Surprisingly, each Kindle version can be augmented, for a few dollars, with Audible Narration. The Ormsby narration is a bit more energetic, the Davis narration is more solemn. I only sampled them, but both seemed fairly engaging.

Please note, because there are so many editions of each and all of these books, and because Amazon is not at its best when mixing and matching books, editions, and reviews, it's important to mention which books this review refers to. The kindleunlimited Davis displays a white cover and a pencil or engraved image of Don Quixote framed in yellow. It clearly states that it is "The New Translation By Gerald J. Davis". The free Ormsby sports the generic Amazon public domain cover, in brown and buff. Don't mistakenly buy some expensive "collectible" mass market copy, unless that's what you want.
  • Nekora
Never a reader in my young years, the desire and effort didn't arrive until I was 60. I began reading Lee Child/Jack Reacher books. Mindless I suppose, but somehow reading those books fueled a fire in my deep down to read more. Came the time I started reading the classics. Books I was supposed to have read in high school, but found a way to avoid. Regrets come to mind, eh? Anyway, reading the classics for the first time at this age has been a wonderful experience, one I'm not capable of putting words to. That said, The Adventures of Don Quixote was an absolutely delightful read. Truly one of my, if not my favorite read of the 1st 60 or so classics I've read in the last two years. Absolutely loved it...
  • Zavevidi
Don Quixote, by Cervantes, is a brilliant piece of writing. Written in an eloquent and beautiful language, one which parallels Shakespeare and Homer, this book takes the reader on a journey with Don Quixote, an man past his prime, who lives in a delusional world of knights, beautiful damsels, honor and challenge - who, with his squire, Sancho, takes on imaginary enemies but with real blood and real pain.

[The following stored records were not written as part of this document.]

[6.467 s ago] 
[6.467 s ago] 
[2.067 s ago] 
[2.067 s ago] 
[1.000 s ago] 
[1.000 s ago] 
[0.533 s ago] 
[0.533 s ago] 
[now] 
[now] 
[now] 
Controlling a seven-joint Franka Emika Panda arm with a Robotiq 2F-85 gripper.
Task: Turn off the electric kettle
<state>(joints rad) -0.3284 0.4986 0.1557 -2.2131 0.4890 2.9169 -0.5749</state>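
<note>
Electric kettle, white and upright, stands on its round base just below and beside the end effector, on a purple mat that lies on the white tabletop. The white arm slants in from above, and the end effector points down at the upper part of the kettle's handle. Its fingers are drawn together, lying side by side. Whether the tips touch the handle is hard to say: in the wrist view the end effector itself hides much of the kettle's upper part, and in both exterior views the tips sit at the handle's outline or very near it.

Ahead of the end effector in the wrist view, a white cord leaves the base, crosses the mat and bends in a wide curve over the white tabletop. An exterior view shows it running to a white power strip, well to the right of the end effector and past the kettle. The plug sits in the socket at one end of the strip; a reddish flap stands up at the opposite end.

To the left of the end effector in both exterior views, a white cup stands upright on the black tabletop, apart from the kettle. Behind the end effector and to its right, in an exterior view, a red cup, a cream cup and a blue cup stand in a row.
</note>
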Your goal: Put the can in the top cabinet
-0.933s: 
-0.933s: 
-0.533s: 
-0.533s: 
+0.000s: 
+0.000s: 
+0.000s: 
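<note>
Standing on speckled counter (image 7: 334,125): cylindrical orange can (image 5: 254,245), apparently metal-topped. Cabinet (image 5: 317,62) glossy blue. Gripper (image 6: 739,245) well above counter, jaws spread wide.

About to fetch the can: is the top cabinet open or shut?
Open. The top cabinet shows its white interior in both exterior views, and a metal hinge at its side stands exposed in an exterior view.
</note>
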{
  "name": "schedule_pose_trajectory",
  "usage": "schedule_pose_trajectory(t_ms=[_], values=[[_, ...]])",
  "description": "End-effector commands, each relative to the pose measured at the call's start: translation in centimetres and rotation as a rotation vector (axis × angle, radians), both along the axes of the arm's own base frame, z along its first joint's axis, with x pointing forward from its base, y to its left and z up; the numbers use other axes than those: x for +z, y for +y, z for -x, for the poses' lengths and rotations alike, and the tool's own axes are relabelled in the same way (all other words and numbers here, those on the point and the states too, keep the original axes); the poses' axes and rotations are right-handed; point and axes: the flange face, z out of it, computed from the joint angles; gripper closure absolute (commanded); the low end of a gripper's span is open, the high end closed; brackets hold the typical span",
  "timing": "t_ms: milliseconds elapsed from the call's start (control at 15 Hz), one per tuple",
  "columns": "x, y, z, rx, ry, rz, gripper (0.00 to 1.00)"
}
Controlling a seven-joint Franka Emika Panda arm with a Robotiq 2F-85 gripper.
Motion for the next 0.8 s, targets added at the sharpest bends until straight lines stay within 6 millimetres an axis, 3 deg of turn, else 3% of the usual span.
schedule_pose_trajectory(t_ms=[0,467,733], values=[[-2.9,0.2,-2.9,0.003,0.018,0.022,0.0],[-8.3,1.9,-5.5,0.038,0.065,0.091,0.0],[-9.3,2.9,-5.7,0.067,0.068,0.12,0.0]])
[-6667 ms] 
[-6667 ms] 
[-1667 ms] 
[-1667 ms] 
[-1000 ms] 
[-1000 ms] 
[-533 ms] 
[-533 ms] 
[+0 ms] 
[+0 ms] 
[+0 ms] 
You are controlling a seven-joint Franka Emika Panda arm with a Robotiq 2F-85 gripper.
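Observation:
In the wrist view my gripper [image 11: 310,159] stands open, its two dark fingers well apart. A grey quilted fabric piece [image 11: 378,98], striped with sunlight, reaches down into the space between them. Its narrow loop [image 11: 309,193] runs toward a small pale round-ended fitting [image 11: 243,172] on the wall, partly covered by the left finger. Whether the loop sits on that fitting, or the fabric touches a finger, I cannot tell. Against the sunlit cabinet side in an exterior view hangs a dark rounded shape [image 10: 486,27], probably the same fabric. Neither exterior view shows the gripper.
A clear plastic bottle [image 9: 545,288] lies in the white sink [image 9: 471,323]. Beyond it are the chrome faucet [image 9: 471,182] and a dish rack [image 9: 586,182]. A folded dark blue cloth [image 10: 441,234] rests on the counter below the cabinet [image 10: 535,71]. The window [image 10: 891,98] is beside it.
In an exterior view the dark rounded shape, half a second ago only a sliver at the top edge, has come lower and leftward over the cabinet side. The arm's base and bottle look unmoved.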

It is the story of a man who is obsessed with reviving the age of knighthood, who is seen as mad by those he meets, and yet who garners the admiration and support of people as his daring deeds and legend grows and spreads. I cannot compare the quality of this writing, in its depth and richness. It is a part of our language which is being lost to time, and yet, which inspires the mind and the imagination with its tantalizing animation of the vernacular. Cervantes was and remains a master, and Don Quixote will resonate through the corridors of time for ages to come, for it is a story with a message about principles, about leadership and about love. If you haven’t read it, do so. It enriches the mind and reminds us all that at the time of its publication in 1605, the “modern” world of that age, would experience a transformation in literature, and that ripple continues even now, into our “modern” times.